Ipsilateral Vocal Cord Paralysis After Acute Anterior Ischemic Stroke

Author Department

Internal Medicine; Medicine

Document Type

Article, Peer-reviewed

Publication Date



Introduction: The vocal cord is innervated by the recurrent laryngeal nerve and the superior laryngeal nerve, which are branches of the vagus nerve. The nucleus ambiguous is a motor nucleus of the vagus nerve and it is located in the medulla. It receives supratentorial upper motor regulatory fibers. Commonly, this regulation is bilaterally represented in the brain. Less commonly, it is contralaterally represented. This case describes a rare presentation.

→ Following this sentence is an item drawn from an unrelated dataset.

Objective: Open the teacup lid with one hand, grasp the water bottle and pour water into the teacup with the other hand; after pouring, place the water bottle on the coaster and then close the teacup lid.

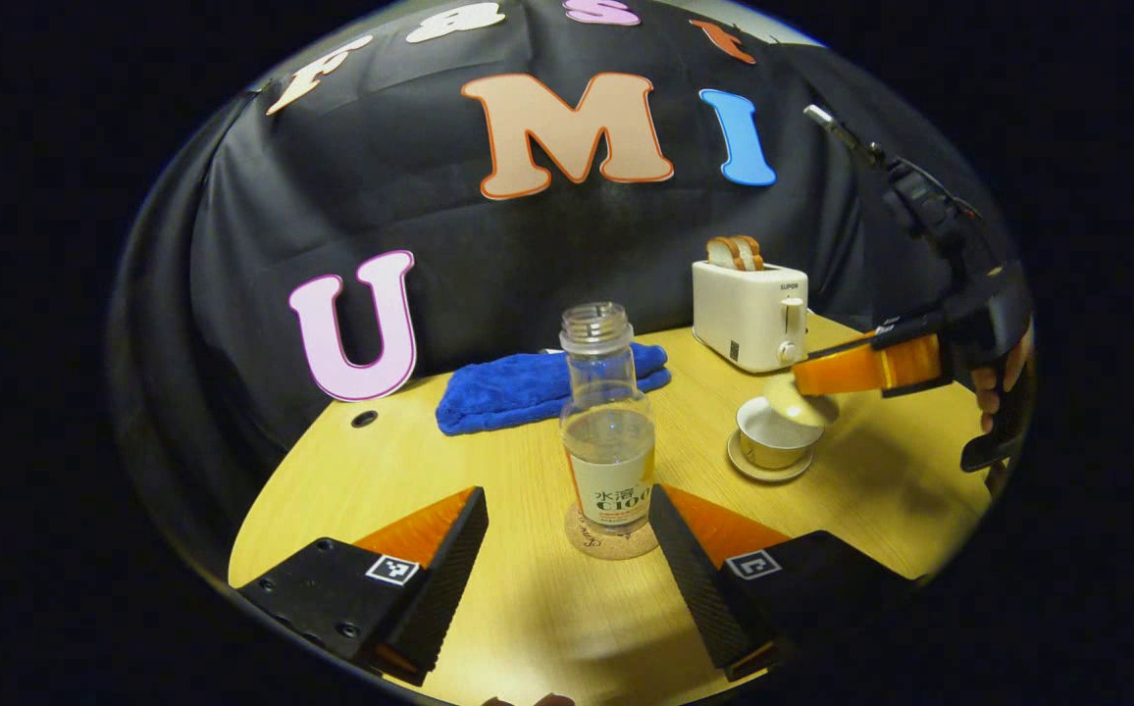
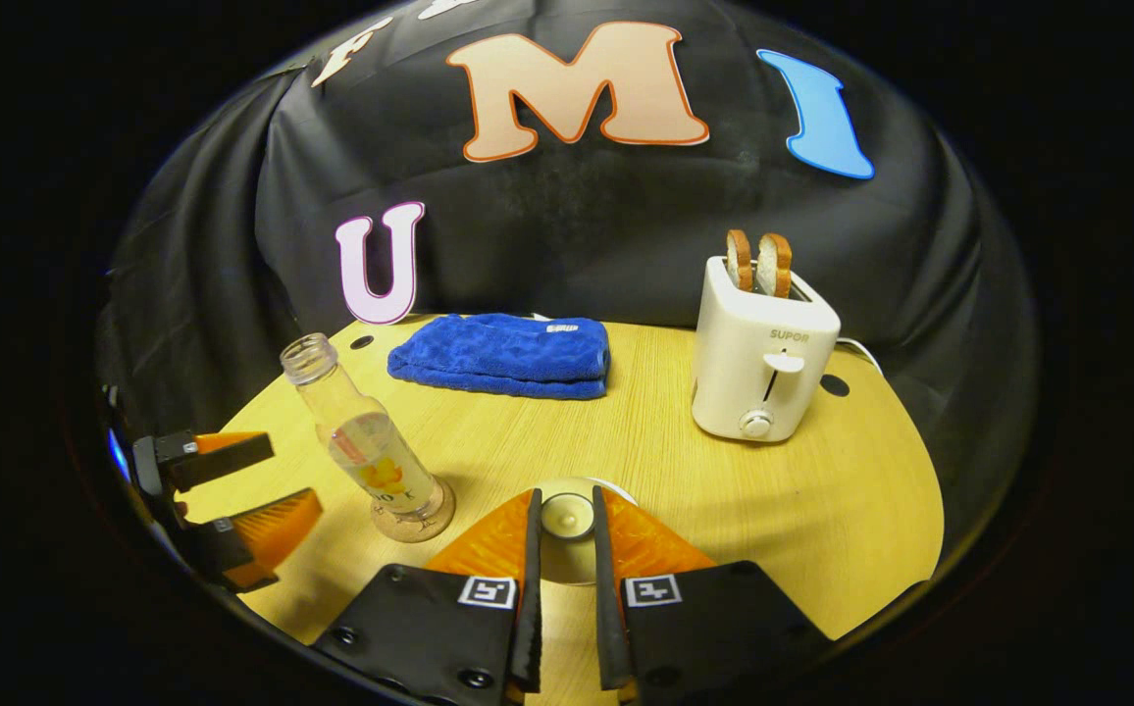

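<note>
- right gripper (image 2: 567, 515) fingers pinch the lid (image 2: 567, 512), looks tilted over the teacup (image 1: 771, 436)
- left gripper (image 1: 567, 534) open, upright bottle (image 1: 608, 431) on coaster (image 1: 612, 537) dead ahead between them

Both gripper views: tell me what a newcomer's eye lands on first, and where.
The uncapped water bottle, part full, stands upright on the coaster mid-table, between the open fingers of the left gripper but untouched. To its right, the right gripper holds the teacup lid tilted over the open teacup. Behind stand a white toaster with bread and a folded blue towel.
</note>
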Action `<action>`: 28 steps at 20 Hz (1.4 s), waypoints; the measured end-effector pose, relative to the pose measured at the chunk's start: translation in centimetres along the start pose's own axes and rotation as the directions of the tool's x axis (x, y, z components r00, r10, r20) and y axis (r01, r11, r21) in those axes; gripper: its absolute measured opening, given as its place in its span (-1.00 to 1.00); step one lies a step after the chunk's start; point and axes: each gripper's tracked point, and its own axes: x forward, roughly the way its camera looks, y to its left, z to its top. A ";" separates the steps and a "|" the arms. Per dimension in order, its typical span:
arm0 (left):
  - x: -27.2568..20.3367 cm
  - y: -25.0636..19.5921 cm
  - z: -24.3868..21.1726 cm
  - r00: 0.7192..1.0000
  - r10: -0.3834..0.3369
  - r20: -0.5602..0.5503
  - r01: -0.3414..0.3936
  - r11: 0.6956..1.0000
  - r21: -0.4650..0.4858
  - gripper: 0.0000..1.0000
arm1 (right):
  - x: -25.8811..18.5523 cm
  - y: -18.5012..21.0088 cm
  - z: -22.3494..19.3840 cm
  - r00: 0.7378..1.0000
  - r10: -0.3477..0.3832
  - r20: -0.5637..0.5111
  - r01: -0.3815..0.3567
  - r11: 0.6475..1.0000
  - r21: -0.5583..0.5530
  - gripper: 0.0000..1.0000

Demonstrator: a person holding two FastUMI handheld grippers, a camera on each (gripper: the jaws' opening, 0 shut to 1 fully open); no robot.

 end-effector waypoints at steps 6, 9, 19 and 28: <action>-2.9 2.1 0.7 0.999 0.052 0.005 -0.052 0.998 -0.037 0.94 | 2.3 -0.5 -1.6 0.999 -0.021 -0.035 0.020 1.000 -0.008 -0.47; -3.9 2.9 1.1 0.998 0.065 0.012 -0.065 0.997 -0.035 0.93 | 2.9 -0.5 -2.0 0.999 -0.021 -0.044 0.021 1.000 0.020 -0.47; -5.1 3.8 5.4 0.993 0.072 0.094 -0.067 0.996 -0.055 0.93 | 0.1 0.3 1.0 0.997 0.008 0.074 -0.012 0.999 0.045 0.47; -5.7 4.4 13.1 0.958 0.104 0.267 -0.074 0.990 -0.121 0.93 | -12.3 1.4 7.3 0.914 -0.047 0.404 0.052 0.999 -0.001 0.87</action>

Case presentation: We present a female patient in her early sixties with a past medical history significant for hypertension who presented with acute right-sided weakness and expressive aphasia (National Institutes of Health Stroke Scale = 20). Computed tomography (CT)-head was unremarkable but she was outside the window for chemical thrombolytic therapy. CT-angiogram revealed occlusion of the left extracranial and intracranial internal carotid artery and, thus, she was deemed not a candidate for mechanical thrombectomy. CT-perfusion scans (Rapid software) showed a large penumbra within the respective vascular territory affected including the operculum and the insula. The core infarction was relatively small and located in the left basal ganglia. After inducing therapeutic hypertension, the patient's aphasia improved. Surprisingly, this unmasked a moderate to severe hypophonic voice. The patient underwent flexible fiberoptic laryngoscopy which showed a paralyzed left vocal cord but without signs of inflammation.

Conclusion: Our case is a rare case of transient ipsilateral vocal cord paralysis associated with anterior unilateral cerebral ischemia. The paralysis resolved with improvement of the cerebral ischemic penumbra.